I recently played golf with my brother Ken at Pebble Beach (a perquisite from my employment there). As we were ending our round it was becoming dark and we noticed that almost none of the mansions along the course had the lights on. That was because no one was home.
This is the way it often is unless there is a prestigious event being held in the gated Pebble Beach community. These multi-million dollar homes were second or third homes held, I have been told, for show-pieces for the very wealthy.
I saw this played out some months ago as I was spectating at a golf tournament held at Pebble at one of the most ostentatious of the houses along the fourteenth fairway. A man sat, alone with his drink, his ascot and blue blazer and loafers and jeans, surrounded by his stable of five or six very expensive collector’s automobiles (Ferraris, Bentleys, Buggatis, Lamborginis, etc.) watching the people on the golf course look at him. And he looked pathetic. It seemed very clear to me that this was an unhappy man whose money could not buy him what he so desired—validation and love.
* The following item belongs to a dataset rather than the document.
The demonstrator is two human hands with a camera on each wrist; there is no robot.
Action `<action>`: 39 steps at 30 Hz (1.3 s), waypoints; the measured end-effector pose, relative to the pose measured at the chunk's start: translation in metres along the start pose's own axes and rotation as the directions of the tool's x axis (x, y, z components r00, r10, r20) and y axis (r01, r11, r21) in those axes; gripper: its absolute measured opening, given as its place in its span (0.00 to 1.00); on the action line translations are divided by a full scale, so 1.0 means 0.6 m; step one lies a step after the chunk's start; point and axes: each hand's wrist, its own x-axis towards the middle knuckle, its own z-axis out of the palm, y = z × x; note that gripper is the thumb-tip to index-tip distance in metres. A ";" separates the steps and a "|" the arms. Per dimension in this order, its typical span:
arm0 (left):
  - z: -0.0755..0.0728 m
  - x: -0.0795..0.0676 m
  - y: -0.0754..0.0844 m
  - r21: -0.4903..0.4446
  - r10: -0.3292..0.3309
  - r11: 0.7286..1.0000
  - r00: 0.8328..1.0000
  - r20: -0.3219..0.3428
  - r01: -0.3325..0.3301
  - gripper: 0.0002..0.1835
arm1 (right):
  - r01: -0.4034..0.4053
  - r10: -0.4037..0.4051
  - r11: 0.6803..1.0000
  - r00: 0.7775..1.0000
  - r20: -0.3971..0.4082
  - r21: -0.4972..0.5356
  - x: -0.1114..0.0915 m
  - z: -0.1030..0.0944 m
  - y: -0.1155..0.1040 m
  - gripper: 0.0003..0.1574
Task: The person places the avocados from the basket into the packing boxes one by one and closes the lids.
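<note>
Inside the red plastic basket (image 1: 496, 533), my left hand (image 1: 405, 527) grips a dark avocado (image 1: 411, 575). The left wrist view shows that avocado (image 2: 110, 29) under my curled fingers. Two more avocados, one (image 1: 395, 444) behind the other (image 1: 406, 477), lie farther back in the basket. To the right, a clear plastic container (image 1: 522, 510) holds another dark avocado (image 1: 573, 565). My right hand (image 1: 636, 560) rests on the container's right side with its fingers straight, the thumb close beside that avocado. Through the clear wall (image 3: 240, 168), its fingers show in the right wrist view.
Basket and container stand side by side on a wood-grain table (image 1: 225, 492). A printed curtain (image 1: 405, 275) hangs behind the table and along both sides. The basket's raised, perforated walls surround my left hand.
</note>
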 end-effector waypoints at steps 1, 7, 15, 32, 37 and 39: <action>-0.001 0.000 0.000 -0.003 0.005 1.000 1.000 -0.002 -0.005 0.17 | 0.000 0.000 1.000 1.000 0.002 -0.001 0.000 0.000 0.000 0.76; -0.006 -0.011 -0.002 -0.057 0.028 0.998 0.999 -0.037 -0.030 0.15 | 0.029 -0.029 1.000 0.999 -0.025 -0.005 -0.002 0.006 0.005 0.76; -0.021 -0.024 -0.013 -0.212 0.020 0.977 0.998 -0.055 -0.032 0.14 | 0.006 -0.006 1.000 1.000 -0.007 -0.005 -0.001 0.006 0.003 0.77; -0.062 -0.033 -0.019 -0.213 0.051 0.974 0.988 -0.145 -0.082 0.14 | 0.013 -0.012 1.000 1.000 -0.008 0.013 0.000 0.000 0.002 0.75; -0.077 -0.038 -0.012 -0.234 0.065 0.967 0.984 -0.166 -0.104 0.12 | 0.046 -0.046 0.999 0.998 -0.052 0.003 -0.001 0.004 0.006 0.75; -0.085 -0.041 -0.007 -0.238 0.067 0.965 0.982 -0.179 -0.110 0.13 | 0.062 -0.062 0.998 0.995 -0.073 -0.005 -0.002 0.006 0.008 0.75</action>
One of my favorite thinkers, Hugh Nibley, has hit the nail on the head regarding this topic in his essay, “Breakthroughs I would like to see,” from his book Approaching Zion. He says, ‘More than enough is more than enough[!].’
And how much is ‘enough?’ I would say, when ‘I have sufficient for my needs.’ I think we become unbalanced when we go much beyond this. My religion teaches me that the Lord says, “I give not unto you that ye shall live after the manner of the world.” And what is the manner of the world? I think that in our society it is using our every energy and resource to obtain wealth or the things we think we can buy with it. From the scriptures comes this: “Ye are cursed because of your riches, and also are your riches cursed because ye have set your hearts upon them.” Says Nibley: ‘Like medicine, the stuff of this earth is to preserve life; too much of it is unnecessary and dangerous and so is not enough.’ We may find that, as Nibley also says, ‘Wealth is an almost insuperable barrier to entering the kingdom [of God].’
Well, this should be an unpopular essay.
2 comments:
Can you imagine how many villages in Africa or South America, he could furnish with a well for drinking water from just selling one of those cars? Or, how many vaccines or mosquito nets he could provide? What an impact he could have. It makes me think about what I would look like to a person from that country-maybe like the man on the porch.
Not money but the love of money that is the problem. I think we can only judge for ourselves where we are in our capatalistic sojourn, which I think we will agree is right in our terrestrial world...but we can argue this out in France.